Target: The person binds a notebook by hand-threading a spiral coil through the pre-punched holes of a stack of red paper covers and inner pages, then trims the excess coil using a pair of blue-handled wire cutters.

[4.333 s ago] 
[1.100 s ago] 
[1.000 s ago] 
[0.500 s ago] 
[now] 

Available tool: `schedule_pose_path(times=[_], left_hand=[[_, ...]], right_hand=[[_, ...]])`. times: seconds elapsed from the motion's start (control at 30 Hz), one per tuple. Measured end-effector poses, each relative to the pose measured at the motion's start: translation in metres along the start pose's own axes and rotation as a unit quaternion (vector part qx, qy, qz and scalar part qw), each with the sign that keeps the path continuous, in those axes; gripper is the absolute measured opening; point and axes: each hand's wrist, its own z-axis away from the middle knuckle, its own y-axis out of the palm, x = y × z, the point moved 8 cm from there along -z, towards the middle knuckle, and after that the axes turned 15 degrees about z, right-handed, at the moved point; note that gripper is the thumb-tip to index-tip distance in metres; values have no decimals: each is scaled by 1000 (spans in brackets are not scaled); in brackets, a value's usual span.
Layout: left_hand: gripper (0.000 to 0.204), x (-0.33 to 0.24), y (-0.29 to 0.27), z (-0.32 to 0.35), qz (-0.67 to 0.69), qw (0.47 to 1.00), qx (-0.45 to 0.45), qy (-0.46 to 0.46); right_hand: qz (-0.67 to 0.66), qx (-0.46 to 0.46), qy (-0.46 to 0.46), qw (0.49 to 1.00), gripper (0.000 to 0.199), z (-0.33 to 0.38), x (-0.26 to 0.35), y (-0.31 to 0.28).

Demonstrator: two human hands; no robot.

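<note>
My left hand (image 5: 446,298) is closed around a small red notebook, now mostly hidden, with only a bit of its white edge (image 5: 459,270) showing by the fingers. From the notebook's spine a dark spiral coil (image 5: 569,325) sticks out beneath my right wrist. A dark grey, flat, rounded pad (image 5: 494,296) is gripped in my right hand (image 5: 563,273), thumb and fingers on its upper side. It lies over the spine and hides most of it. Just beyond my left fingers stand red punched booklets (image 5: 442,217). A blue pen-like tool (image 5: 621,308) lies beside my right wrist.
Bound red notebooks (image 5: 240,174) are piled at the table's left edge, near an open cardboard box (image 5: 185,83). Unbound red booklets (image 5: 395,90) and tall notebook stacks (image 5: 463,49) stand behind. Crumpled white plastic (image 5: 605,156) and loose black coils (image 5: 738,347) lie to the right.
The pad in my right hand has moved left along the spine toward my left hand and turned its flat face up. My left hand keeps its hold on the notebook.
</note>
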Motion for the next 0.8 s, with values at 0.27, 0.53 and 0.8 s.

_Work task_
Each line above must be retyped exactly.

_Solution for this task_
Target: The person binds a notebook by hand-threading a spiral coil through the pre-punched holes of a stack of red paper covers and inner pages, then trims the excess coil using a pair of blue-handled wire cutters.

[4.333 s ago] 
[1.100 s ago] 
[1.000 s ago] 
[0.500 s ago] 
[now] 

Available tool: `schedule_pose_path(times=[_], left_hand=[[_, ...]], right_hand=[[_, ...]])`. times: seconds elapsed from the motion's start (control at 30 Hz), one per tuple. Measured end-effector poses, each relative to the pose measured at the motion's start: translation in metres along the start pose's own axes and rotation as a unit quaternion (vector part qx, qy, qz and scalar part qw), each with the sign that keeps the path continuous, in those axes; gripper is the absolute measured opening; point and axes: each hand's wrist, its own z-axis away from the middle knuckle, its own y-axis out of the palm, x = y × z, the point moved 8 cm from there along -z, towards the middle knuckle, and after that the axes turned 15 degrees about z, right-handed, at the moved point; note that gripper is the thumb-tip to index-tip distance in metres; values have no decimals: each is scaled by 1000 (spans in brackets are not scaled); in brackets, a value's usual span.
Layout: left_hand: gripper (0.000 to 0.204), x (-0.33 to 0.24), y (-0.29 to 0.27), z (-0.32 to 0.35), qz (-0.67 to 0.69), qw (0.47 to 1.00), qx (-0.45 to 0.45), qy (-0.46 to 0.46); right_hand: qz (-0.67 to 0.66), qx (-0.46 to 0.46), qy (-0.46 to 0.46), qw (0.49 to 1.00), gripper (0.000 to 0.199), z (-0.33 to 0.38), x (-0.26 to 0.35), y (-0.31 to 0.28).

Demonstrator: two human hands; no robot.

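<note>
My left hand (image 5: 446,298) is closed around a small red notebook, now mostly hidden, with only a bit of its white edge (image 5: 459,270) showing by the fingers. From the notebook's spine a dark spiral coil (image 5: 569,325) sticks out beneath my right wrist. A dark grey, flat, rounded pad (image 5: 494,296) is gripped in my right hand (image 5: 563,273), thumb and fingers on its upper side. It lies over the spine and hides most of it. Just beyond my left fingers stand red punched booklets (image 5: 442,217). A blue pen-like tool (image 5: 621,308) lies beside my right wrist.
Bound red notebooks (image 5: 240,174) are piled at the table's left edge, near an open cardboard box (image 5: 185,83). Unbound red booklets (image 5: 395,90) and tall notebook stacks (image 5: 463,49) stand behind. Crumpled white plastic (image 5: 605,156) and loose black coils (image 5: 738,347) lie to the right.
The pad in my right hand has moved left along the spine toward my left hand and turned its flat face up. My left hand keeps its hold on the notebook.
</note>
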Motion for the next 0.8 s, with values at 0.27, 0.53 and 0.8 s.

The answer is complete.